## Exercise brief
Below this line is a listing that includes pictures. Copy exactly, and only, the lines from the one containing "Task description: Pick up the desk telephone" through the one containing "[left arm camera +"; the pictures do not go in the copy.

## Exercise material

<<<<

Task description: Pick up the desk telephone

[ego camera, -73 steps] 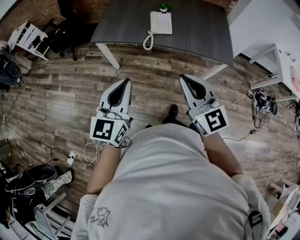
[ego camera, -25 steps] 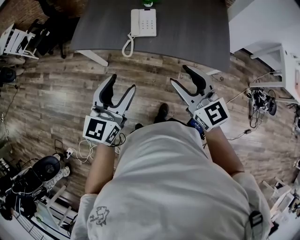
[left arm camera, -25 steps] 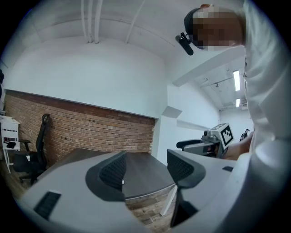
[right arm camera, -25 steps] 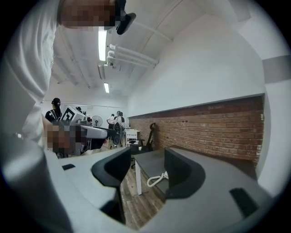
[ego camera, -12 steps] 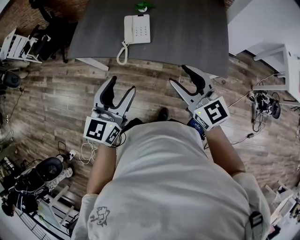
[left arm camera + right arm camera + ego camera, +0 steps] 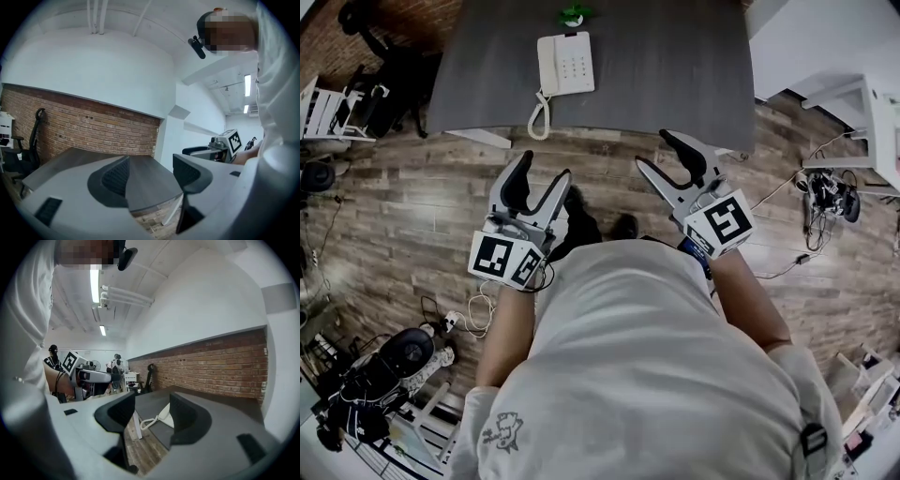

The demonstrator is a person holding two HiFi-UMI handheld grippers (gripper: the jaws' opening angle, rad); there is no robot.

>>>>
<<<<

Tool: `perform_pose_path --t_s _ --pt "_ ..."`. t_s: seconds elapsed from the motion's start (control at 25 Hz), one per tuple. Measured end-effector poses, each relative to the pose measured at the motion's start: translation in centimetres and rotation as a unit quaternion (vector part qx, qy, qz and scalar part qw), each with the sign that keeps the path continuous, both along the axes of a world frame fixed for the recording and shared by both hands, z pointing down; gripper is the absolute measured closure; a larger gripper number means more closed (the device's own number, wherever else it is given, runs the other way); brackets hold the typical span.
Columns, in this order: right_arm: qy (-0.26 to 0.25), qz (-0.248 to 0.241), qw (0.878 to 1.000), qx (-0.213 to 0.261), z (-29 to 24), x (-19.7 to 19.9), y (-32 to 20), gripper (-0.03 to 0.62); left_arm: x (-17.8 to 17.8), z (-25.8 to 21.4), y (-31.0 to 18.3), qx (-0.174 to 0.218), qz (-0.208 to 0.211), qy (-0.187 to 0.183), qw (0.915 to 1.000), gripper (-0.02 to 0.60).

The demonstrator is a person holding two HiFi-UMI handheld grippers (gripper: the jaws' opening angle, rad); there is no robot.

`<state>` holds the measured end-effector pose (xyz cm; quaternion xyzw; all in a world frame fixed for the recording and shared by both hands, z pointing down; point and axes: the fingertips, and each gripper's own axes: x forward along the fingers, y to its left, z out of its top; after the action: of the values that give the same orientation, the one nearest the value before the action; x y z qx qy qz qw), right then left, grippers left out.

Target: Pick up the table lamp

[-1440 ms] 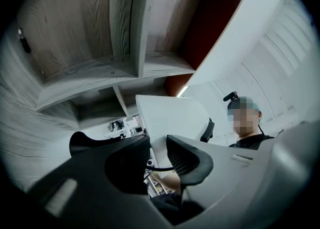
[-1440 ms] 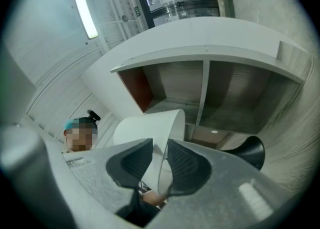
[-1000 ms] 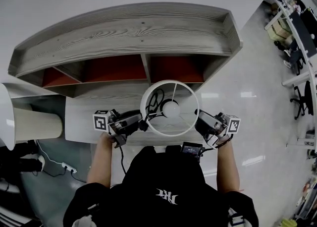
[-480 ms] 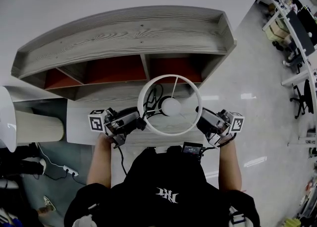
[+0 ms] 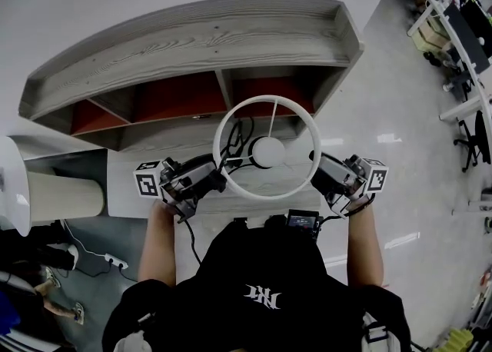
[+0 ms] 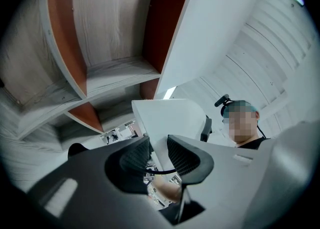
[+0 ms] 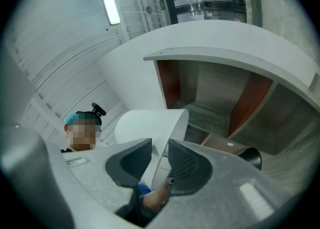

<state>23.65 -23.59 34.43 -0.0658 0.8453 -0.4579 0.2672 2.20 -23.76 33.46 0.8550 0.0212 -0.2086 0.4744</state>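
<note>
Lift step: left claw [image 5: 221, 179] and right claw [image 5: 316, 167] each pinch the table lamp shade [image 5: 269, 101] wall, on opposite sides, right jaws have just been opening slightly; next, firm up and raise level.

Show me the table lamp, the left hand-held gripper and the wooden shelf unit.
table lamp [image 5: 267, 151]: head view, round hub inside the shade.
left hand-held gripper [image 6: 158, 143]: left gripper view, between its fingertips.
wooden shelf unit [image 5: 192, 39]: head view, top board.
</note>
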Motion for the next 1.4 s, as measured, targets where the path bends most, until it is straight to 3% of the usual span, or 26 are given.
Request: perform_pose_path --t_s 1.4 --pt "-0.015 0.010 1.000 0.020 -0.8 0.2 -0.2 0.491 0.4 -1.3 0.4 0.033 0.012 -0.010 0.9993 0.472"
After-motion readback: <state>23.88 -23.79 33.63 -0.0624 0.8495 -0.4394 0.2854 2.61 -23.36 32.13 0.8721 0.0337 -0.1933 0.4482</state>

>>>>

## The completed task
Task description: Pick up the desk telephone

[ego camera, -73 steps] 
[ego camera, -25 steps] 
[left arm camera, -25 steps] 
[right arm camera, -25 steps] 
[ego camera, -12 steps] 
[left arm camera + right arm camera + ego camera, +0 steps] 

That concludes the output for this exercise.